In what might have seemed improbable only a few a years ago, one of his biggest applause lines came in a simple restatement of the First Amendment principle of freedom of religion: “That’s why I reject discrimination against Muslim Americans.” On climate change, Obama warned Trump and other deniers, “Reality has a way of catching up with you.”
But Obama was not ready to let his own backers off the hook to slip into disconsolation. He called on them to engage with their fellow citizens, saying that while their faith would sometimes be disappointed, it would overall be affirmed. Early in his speech, he hailed the impending peaceful transfer of power to Trump, and scolded members of the crowd who booed or groaned.
As for the president, he was able to keep his composure through most of the speech. It was only in the last minutes of the address, as he thanked the first lady, his daughters, Vice President Joe Biden, and his staff, that the president’s face began to twitch, and he finally had to wipe away a tear. It seemed fitting that the emotional climax of the speech would come at that time—the president’s personal story, his confident and cheerful demeanor, have always been his strongest political asset. Even as his policy legacy teeters on the precipice of destruction, the president remains personally popular, and his decency and family remain widely admired.

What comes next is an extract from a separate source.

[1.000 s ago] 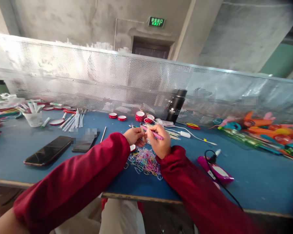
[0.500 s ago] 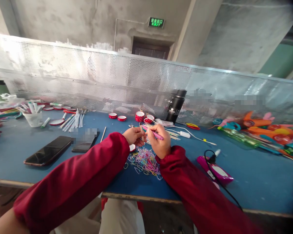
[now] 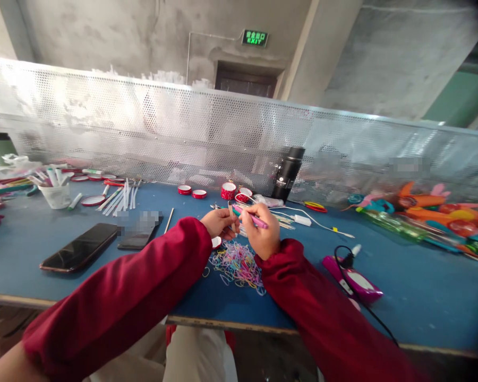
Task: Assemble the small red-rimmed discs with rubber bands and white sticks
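My left hand [image 3: 219, 223] is closed on a thin, flat wooden stick [image 3: 231, 216], which stands nearly upright between the fingertips. Beside it, my right hand [image 3: 263, 228] grips a pink pen [image 3: 258, 220], its tip end pointing left toward the stick. Whether the pen touches the stick I cannot tell. Below both hands lies a heap of small colourful rubber bands [image 3: 239, 265]. A small red-and-white round piece [image 3: 216, 243] shows partly from under my left hand. More thin sticks [image 3: 284, 222] lie behind my right hand.
Two dark phones [image 3: 82, 246] lie left on the blue table [image 3: 19, 270]. Red tape rolls [image 3: 228, 190] and a black flask [image 3: 289, 172] stand at the back. A cup of markers [image 3: 56, 195] is far left. Right are a purple device [image 3: 354, 278] with a cable and orange pieces [image 3: 434, 204].
The wooden stick in my left hand shows more clearly beside the pen. My right hand and the pen have shifted very slightly to the right.
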Demonstrator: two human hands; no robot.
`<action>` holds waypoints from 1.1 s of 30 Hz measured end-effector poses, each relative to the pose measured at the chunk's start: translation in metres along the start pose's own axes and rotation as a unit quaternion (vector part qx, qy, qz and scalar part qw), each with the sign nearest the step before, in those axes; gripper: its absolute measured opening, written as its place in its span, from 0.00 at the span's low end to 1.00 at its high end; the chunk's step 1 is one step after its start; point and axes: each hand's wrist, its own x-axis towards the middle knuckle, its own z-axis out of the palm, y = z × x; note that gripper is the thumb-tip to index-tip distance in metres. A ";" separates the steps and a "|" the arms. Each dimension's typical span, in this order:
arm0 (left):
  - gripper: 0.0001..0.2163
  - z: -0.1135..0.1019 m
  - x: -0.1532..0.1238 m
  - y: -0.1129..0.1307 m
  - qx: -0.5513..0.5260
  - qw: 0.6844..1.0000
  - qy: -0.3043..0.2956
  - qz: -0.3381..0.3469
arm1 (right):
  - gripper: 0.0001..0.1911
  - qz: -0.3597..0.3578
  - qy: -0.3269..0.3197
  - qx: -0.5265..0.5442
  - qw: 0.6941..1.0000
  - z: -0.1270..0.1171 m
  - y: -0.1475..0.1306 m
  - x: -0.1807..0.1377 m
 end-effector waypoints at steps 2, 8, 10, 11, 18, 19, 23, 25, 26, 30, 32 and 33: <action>0.09 0.000 0.000 0.000 0.000 1.000 -0.002 -0.002 | 0.04 0.003 0.013 -0.001 1.000 0.000 0.000 0.000; 0.09 0.000 0.000 0.001 -0.007 1.000 -0.004 0.000 | 0.04 -0.006 0.004 -0.002 1.000 -0.001 0.000 0.001; 0.10 0.000 0.000 0.001 -0.008 1.000 -0.004 -0.002 | 0.04 -0.002 0.012 0.000 1.000 -0.001 0.000 0.001; 0.09 0.000 0.000 0.001 -0.007 1.000 -0.002 -0.002 | 0.04 -0.001 0.016 0.002 1.000 -0.001 0.001 0.001; 0.08 0.000 -0.001 0.003 -0.008 1.000 0.003 -0.008 | 0.03 -0.009 0.002 0.002 1.000 0.000 0.001 0.000; 0.08 0.000 -0.001 0.003 -0.006 1.000 0.003 -0.009 | 0.03 -0.007 0.006 0.003 1.000 0.000 0.001 0.000; 0.08 0.001 -0.002 0.005 -0.001 1.000 0.008 -0.011 | 0.03 -0.008 0.001 0.005 1.000 0.000 0.000 0.000; 0.07 0.002 -0.003 0.005 0.001 1.000 0.011 -0.012 | 0.03 -0.011 -0.011 0.003 1.000 0.000 -0.001 0.000; 0.07 0.002 -0.003 0.004 0.002 1.000 0.012 -0.013 | 0.03 -0.013 -0.015 0.001 1.000 0.000 -0.001 0.000; 0.08 0.001 -0.002 0.003 0.000 1.000 0.009 -0.008 | 0.03 -0.019 -0.015 -0.001 1.000 0.000 -0.003 0.000; 0.09 0.000 -0.002 0.002 -0.004 1.000 0.006 -0.006 | 0.03 -0.018 -0.016 0.000 1.000 0.000 -0.002 0.000; 0.09 0.000 -0.002 0.002 -0.005 1.000 0.004 -0.005 | 0.03 -0.018 -0.017 0.001 1.000 0.000 -0.002 0.000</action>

And then Obama offered one more callback to his historic 2008 campaign. “Yes we can,” he said. “Yes we did.” And then, once more for the future: “Yes we can.” But will we? At a time when many Americans of all views are more dubious than ever about that proposition, and despite his dire warnings minutes earlier, Obama seemed just as stunningly, serenely confident as he had eight years ago.
“That faith I placed all those years ago, not far from here, in the power of ordinary Americans to bring about change—that faith has been rewarded in ways I couldn’t possibly have imagined,” he said. “I hope yours has, too.”